## What you need to do:
A faithful copy of the whole listing is the goal. Match it exactly.

====== Given data ======

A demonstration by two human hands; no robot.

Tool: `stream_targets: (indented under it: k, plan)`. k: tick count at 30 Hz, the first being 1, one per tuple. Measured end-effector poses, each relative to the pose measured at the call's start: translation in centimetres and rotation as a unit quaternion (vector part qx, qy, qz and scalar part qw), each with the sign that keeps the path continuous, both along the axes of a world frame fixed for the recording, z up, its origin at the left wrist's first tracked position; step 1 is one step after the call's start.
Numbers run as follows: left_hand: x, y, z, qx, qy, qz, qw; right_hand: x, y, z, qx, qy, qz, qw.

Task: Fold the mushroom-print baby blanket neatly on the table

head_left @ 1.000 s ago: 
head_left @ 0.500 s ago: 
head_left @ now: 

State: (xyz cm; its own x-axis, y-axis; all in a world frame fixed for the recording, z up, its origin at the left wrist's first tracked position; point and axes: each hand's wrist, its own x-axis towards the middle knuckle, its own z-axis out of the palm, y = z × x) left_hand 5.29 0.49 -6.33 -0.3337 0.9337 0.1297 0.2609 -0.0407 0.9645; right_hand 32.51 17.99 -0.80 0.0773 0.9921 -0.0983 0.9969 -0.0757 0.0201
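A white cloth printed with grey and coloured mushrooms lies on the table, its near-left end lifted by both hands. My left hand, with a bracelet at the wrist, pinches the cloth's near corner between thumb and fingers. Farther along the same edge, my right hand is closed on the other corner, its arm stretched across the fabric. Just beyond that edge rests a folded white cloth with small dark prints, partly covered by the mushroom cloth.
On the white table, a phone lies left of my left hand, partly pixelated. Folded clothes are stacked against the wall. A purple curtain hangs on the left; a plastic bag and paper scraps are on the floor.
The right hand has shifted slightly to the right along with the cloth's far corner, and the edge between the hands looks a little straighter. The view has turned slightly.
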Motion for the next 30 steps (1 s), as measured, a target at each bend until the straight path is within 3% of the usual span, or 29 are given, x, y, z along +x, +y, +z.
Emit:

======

## Completed exercise:
A demonstration by two human hands; no robot.

Tool: `stream_targets: (indented under it: k, plan)`. k: tick count at 30 Hz, the first being 1, one per tuple. Measured end-effector poses, each relative to the pose measured at the call's start: translation in centimetres and rotation as a unit quaternion (vector part qx, qy, qz and scalar part qw), each with the sign that keeps the path continuous, both along the axes of a world frame fixed for the recording, z up, its origin at the left wrist's first tracked position; step 1 is one step after the call's start.
Numbers run as follows: left_hand: x, y, z, qx, qy, qz, qw; right_hand: x, y, z, qx, qy, qz, qw.

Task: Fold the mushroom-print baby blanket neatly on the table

head_left @ 1.000 s ago: 
head_left @ 0.500 s ago: 
head_left @ now: 

State: (xyz cm; its own x-axis, y-axis; all in a world frame fixed for the recording, z up, its origin at the left wrist's first tracked position; point and axes: each hand's wrist, its own x-axis towards the middle knuckle, its own z-axis out of the palm, y = z × x) left_hand 5.29 0.49 -6.33 -0.3337 0.9337 0.1297 0.2609 -0.0407 0.9645; right_hand 32.51 17.99 -0.80 0.0773 0.9921 -0.0983 0.9969 -0.0757 0.0201
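A white cloth printed with grey and coloured mushrooms lies on the table, its near-left end lifted by both hands. My left hand, with a bracelet at the wrist, pinches the cloth's near corner between thumb and fingers. Farther along the same edge, my right hand is closed on the other corner, its arm stretched across the fabric. Just beyond that edge rests a folded white cloth with small dark prints, partly covered by the mushroom cloth.
On the white table, a phone lies left of my left hand, partly pixelated. Folded clothes are stacked against the wall. A purple curtain hangs on the left; a plastic bag and paper scraps are on the floor.
The right hand has shifted slightly to the right along with the cloth's far corner, and the edge between the hands looks a little straighter. The view has turned slightly.
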Motion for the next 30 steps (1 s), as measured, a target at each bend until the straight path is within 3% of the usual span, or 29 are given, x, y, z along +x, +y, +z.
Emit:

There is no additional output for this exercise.